Garrett is testing my every last ounce of patience...and getting the better of me most days:)  They don't call it "terrible twos" for nothing! They also say "kids keep you young"--I have to say....I am not feeling it!

Paul is loving his new job with Cortis, a division of Johnson and Johnson and just got back from 3 weeks of training.  He is a sales rep for the endovascular division (I always screw up his job descriptions, so I'm sure this is not just right).  I have to brag on him, though:) Paul is the only person I know that has turned down more job opportunities than he's taken....he regularly gets calls from companies who are pursuing him, despite the fact that he isn't looking for a new job.  I am not surprised though--he's great at what he does and he's one of the most humble people I know (which is why he will probably 'have my hide' for writing this:), and incredibly loyal.  It was a tough decision because he really enjoyed his previous position and all the great people there.  We felt peace about the move and I'm incredibly thankful that he's enjoying it and, I know he'll do great!

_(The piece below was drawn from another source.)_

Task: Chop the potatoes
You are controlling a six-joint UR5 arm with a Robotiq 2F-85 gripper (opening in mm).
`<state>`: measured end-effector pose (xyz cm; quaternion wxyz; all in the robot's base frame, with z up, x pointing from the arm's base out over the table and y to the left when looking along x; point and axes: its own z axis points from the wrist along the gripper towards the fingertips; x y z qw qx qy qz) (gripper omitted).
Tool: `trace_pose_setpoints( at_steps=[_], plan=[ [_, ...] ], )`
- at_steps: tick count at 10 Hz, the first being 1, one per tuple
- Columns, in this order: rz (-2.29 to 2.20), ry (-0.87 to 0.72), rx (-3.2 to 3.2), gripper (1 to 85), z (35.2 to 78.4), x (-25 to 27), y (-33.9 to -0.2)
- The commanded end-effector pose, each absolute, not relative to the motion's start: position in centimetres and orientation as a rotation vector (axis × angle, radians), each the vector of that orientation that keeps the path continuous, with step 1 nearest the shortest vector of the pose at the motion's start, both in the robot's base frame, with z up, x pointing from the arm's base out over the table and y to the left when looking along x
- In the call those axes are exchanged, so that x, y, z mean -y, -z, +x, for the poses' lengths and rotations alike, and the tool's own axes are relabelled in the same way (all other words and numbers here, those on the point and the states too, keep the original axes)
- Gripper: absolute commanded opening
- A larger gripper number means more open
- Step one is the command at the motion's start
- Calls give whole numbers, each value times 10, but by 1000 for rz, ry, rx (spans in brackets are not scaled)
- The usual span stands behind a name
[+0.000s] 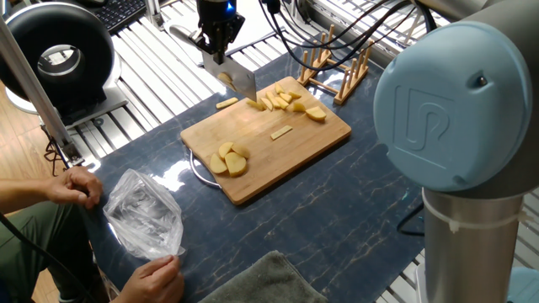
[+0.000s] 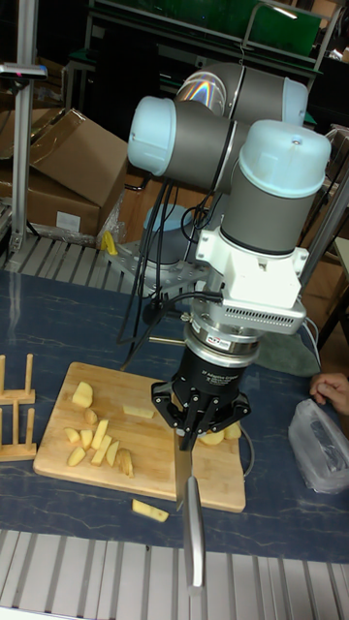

I could probably write for days about our emotional status (fair, and improving) and adventures while house-bound (why does everything break while your husband is away?), but I'll save it for another day.  I take Lilah to her cardiologist tomorrow and have high hopes that we might be able to get rid of the O2 during the day, on a trial basis.  I'm trying not to 'count my chickens', but I am dreaming of the possibilities:).